_Work item_. Whenever a line of the material contains the string "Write", it should be copied.

╔══

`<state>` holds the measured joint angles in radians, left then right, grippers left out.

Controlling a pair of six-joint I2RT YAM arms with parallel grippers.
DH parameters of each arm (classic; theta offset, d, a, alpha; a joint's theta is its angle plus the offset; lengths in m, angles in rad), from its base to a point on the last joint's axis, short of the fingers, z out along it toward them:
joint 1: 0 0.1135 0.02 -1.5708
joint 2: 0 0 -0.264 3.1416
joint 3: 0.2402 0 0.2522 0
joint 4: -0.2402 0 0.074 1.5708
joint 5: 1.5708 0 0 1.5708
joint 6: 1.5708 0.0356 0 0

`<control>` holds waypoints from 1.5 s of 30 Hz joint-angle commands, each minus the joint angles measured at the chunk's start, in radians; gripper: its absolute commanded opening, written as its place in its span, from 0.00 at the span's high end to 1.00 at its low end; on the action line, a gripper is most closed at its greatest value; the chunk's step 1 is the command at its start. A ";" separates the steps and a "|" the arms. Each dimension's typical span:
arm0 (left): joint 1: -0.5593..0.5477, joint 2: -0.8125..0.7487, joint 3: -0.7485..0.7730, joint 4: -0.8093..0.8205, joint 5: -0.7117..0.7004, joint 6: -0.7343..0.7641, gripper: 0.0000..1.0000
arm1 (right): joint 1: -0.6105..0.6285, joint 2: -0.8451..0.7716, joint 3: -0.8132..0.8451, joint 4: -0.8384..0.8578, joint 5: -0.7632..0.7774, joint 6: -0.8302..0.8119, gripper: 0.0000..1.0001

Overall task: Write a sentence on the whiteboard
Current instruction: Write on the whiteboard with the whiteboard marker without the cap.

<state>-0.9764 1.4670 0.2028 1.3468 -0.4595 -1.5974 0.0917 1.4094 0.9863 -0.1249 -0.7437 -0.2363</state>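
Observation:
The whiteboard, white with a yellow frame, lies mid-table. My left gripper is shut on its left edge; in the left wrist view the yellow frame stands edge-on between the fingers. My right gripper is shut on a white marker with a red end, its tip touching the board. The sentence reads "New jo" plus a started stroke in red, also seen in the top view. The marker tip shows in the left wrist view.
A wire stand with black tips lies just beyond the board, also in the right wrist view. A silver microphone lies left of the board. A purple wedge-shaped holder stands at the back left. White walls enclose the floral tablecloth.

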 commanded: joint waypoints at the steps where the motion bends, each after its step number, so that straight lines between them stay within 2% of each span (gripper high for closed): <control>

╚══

_Answer to this task_.
Overall task: Write a sentence on the whiteboard
Current instruction: Write on the whiteboard with the whiteboard marker without the cap.

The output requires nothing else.